_Task directions_: Where the listing below has a line with "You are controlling", write out exactly that line and every line after it, stopping after the line with "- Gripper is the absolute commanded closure".
↓↓↓
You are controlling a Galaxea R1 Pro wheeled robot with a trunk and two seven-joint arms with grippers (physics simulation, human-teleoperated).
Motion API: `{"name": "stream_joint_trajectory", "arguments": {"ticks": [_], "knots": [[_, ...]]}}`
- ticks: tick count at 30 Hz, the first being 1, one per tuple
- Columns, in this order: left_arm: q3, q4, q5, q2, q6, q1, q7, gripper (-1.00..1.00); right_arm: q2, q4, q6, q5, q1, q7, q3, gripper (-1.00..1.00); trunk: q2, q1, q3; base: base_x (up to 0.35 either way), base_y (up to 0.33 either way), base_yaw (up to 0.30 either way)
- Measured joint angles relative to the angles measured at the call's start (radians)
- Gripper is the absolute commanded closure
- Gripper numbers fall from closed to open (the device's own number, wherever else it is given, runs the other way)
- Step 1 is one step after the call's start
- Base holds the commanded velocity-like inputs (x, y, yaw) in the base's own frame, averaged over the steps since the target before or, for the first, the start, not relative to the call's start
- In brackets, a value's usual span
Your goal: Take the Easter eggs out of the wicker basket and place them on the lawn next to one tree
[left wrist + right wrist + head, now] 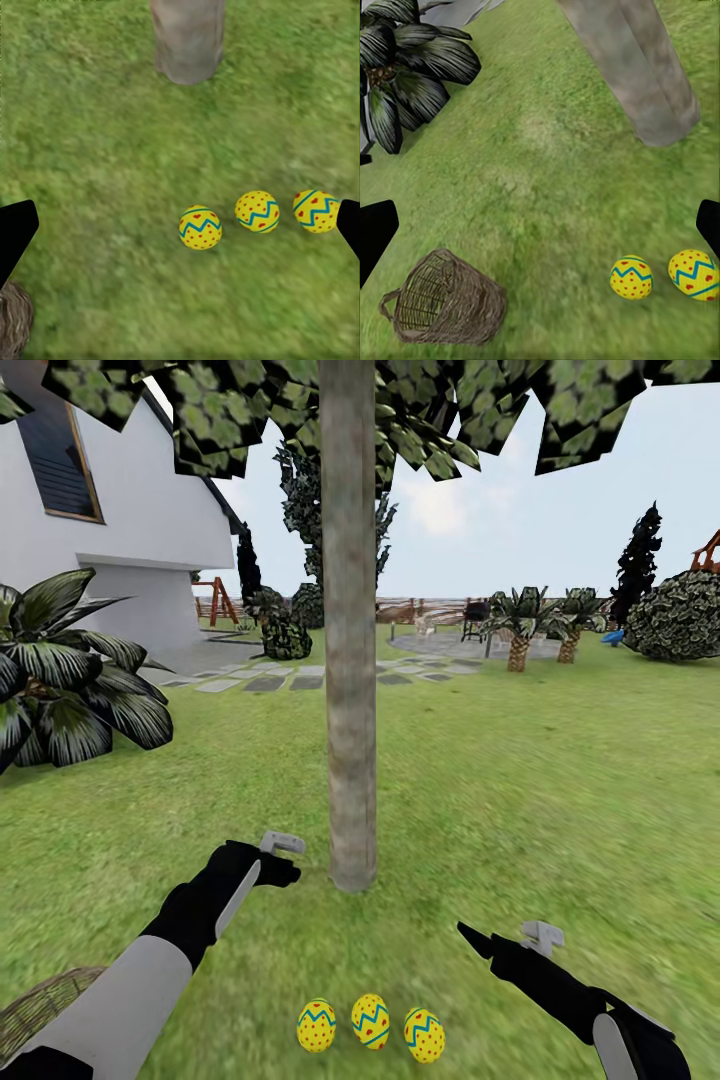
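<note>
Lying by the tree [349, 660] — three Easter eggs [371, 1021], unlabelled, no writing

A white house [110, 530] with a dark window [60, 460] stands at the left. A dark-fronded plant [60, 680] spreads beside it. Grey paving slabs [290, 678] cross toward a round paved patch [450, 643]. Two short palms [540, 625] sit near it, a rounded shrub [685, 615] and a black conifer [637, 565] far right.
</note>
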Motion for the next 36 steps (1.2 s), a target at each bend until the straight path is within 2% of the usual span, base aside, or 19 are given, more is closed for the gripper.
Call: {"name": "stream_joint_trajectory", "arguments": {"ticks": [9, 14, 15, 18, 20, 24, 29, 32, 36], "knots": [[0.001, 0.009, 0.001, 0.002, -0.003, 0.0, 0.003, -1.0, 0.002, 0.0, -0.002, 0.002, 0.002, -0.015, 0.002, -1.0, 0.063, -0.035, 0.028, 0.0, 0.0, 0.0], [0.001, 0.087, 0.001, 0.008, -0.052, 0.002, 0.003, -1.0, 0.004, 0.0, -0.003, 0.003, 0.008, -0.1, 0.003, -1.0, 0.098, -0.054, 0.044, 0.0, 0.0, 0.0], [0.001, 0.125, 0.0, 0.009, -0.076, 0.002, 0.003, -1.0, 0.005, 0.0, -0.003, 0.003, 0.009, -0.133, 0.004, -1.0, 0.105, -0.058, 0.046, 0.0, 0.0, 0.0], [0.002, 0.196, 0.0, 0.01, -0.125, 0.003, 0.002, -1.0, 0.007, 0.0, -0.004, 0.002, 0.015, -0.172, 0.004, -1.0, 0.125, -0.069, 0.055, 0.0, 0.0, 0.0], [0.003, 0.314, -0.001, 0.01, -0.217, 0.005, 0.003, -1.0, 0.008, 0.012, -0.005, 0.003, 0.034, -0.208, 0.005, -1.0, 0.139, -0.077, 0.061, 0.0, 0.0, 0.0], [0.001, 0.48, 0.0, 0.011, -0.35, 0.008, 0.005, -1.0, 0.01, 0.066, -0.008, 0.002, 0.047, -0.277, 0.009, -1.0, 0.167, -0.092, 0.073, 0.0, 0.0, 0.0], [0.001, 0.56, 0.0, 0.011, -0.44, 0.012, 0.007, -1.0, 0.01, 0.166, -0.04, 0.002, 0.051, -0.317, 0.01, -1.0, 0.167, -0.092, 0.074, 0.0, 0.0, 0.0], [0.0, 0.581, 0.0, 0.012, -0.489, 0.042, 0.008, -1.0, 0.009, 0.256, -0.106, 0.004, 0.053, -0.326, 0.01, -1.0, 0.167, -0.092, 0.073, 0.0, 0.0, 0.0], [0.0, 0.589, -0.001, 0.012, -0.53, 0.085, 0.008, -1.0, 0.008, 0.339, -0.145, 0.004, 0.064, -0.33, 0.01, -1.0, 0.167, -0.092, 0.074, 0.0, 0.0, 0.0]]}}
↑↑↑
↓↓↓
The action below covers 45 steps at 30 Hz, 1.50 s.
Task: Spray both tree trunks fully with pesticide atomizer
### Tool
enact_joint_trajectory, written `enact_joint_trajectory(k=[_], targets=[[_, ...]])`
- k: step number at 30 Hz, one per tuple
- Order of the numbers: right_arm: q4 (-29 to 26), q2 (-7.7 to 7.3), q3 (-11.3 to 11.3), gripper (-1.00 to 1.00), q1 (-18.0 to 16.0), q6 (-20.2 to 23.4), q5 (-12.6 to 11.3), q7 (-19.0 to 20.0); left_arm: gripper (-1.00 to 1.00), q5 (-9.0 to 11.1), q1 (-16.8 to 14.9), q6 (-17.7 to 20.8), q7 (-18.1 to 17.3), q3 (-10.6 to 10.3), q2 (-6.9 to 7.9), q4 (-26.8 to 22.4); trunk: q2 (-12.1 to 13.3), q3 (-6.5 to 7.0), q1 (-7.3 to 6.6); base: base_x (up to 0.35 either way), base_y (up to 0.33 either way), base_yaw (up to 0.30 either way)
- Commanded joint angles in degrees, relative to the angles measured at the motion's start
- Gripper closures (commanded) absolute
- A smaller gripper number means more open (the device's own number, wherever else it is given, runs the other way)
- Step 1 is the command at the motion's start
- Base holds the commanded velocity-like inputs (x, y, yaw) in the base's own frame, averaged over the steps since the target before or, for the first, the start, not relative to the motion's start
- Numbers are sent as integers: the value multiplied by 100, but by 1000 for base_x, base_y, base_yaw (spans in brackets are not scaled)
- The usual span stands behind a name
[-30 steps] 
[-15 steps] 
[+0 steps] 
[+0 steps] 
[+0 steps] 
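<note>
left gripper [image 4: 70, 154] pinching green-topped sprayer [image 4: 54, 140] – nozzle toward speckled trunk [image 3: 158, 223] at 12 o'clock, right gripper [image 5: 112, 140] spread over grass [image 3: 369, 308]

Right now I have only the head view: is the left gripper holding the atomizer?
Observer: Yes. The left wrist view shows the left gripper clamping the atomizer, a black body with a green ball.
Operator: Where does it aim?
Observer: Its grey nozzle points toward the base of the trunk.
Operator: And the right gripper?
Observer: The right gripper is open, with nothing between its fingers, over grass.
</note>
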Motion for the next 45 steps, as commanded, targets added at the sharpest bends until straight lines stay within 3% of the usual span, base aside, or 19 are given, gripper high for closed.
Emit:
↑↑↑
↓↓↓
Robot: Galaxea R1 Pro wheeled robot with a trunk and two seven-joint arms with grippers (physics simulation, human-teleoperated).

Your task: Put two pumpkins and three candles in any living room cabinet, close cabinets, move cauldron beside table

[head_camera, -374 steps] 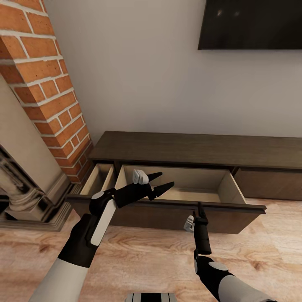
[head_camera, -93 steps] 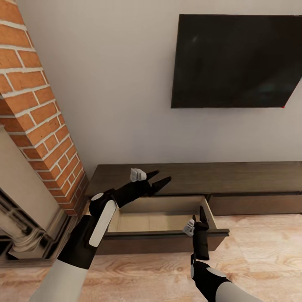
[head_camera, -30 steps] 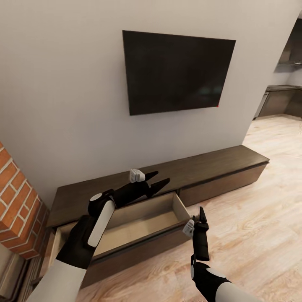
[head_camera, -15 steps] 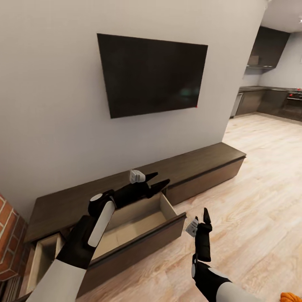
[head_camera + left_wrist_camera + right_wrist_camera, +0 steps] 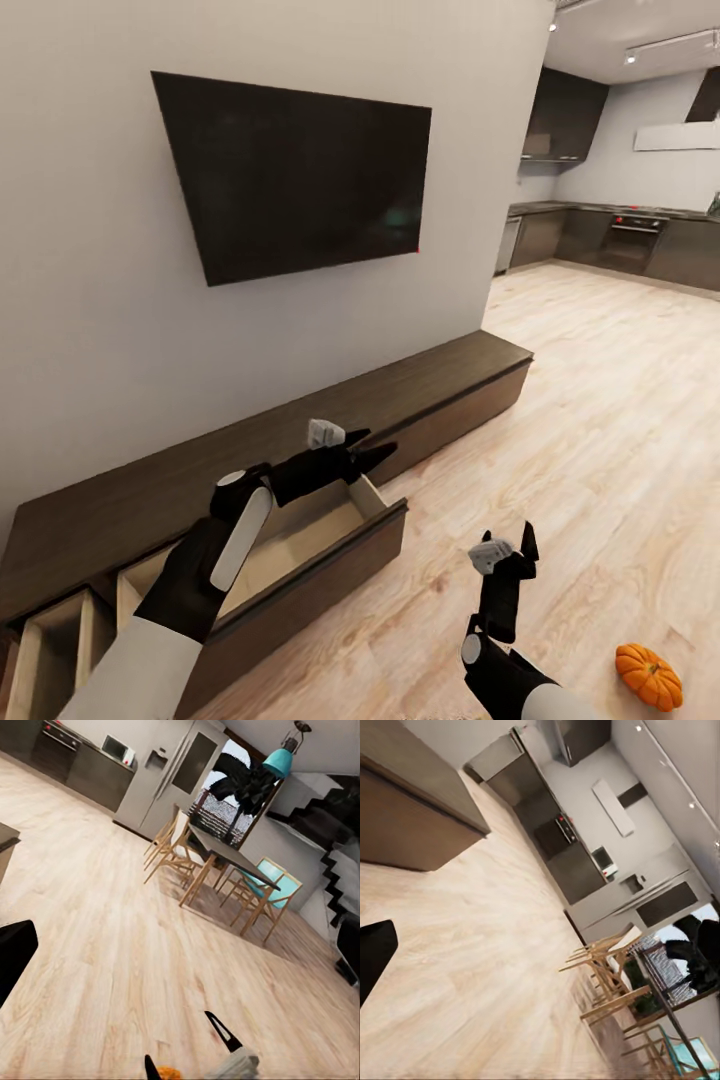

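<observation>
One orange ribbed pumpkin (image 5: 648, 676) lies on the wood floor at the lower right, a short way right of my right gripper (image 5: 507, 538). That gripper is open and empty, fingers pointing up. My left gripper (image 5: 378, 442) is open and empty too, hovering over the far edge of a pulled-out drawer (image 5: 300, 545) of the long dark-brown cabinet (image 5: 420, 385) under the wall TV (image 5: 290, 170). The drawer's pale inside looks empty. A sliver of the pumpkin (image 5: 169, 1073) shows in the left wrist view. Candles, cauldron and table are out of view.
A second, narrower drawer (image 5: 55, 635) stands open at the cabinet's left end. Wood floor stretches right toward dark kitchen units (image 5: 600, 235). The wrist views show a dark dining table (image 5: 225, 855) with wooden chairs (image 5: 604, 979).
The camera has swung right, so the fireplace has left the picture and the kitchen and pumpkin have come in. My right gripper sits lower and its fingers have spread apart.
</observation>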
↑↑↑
_Solved exercise_:
You are controlling a Galaxea R1 Pro wheeled robot with a trunk and two seven-joint arms with grippers (physics simulation, human-teleoperated).
Motion API: `{"name": "stream_joint_trajectory", "arguments": {"ticks": [_], "knots": [[_, ...]]}}`
- ticks: tick count at 30 Hz, the first being 1, one per tuple
- Columns, in this order: left_arm: q3, q4, q5, q2, q6, q1, q7, gripper (-1.00..1.00); right_arm: q2, q4, q6, q5, q1, q7, q3, gripper (-1.00..1.00); trunk: q2, q1, q3; base: base_x (up to 0.35 either way), base_y (up to 0.33 either way), base_yaw (up to 0.30 either way)
- Measured joint angles relative to the angles measured at the call's start (radians)
- Gripper is the absolute commanded closure

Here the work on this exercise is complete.